The scheduled appropriations would leave $850,000 in the contingency fund for unanticipated emergencies, “which is not a bad thing to have,” Knight said. “Who knows where this economy’s going? With what’s going on in the Middle East now, everything’s gonna start to really be shaky. The stock market’s gonna probably plunge because of the unrest. The oil situation. We don’t know.”

Tyson after the meeting said that she really wanted to get money for the Center for Negro League Baseball Research, which was seeking $200,000. She said she will continue to seek funding for the entities for which she lobbied.

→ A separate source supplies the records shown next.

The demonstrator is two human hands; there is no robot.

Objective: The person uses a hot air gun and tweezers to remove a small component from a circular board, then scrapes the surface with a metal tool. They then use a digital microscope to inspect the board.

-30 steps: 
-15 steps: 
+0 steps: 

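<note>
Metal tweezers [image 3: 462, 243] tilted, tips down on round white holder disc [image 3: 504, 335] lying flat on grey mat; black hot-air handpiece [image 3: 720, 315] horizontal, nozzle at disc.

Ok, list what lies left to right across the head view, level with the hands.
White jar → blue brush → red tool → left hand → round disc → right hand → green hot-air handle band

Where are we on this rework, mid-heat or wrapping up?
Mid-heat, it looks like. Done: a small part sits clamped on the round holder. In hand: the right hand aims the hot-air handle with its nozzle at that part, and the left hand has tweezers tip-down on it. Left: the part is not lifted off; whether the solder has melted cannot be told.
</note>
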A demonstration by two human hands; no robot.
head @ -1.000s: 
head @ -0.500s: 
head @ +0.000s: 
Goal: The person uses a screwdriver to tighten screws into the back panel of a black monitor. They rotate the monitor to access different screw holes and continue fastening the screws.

“I’m gonna keep fighting for the items that I feel like need to be approved,” she said. “Hopefully I can get at least a partial payment on the different items.”

Sewer Debt

In other business, the commission moved to Thursday’s agenda a public hearing about efforts to refinance the county’s sewer debt. Lashunda Scales asked that the hearing be delayed. She and Tyson voted against the motion to schedule the hearing this week.

“We have to have the public hearing, which by law is a formality to where we have to have a public hearing on it,” Knight said. “We had to advertise it. We’ve done that; you advertise it in the largest circulation paper of the county, which is the Alabama Messenger. All legal notices go there. Basically, they’re the only countywide newspaper left.

“If we adopt the rate resolution, then we can do the other things that we’re getting ready to do in order to go to the market to refund/refinance that sewer debt,” he continued. “We can’t wait. Well, we could but we shouldn’t continue under the current indenture because our payments are gonna go way up.”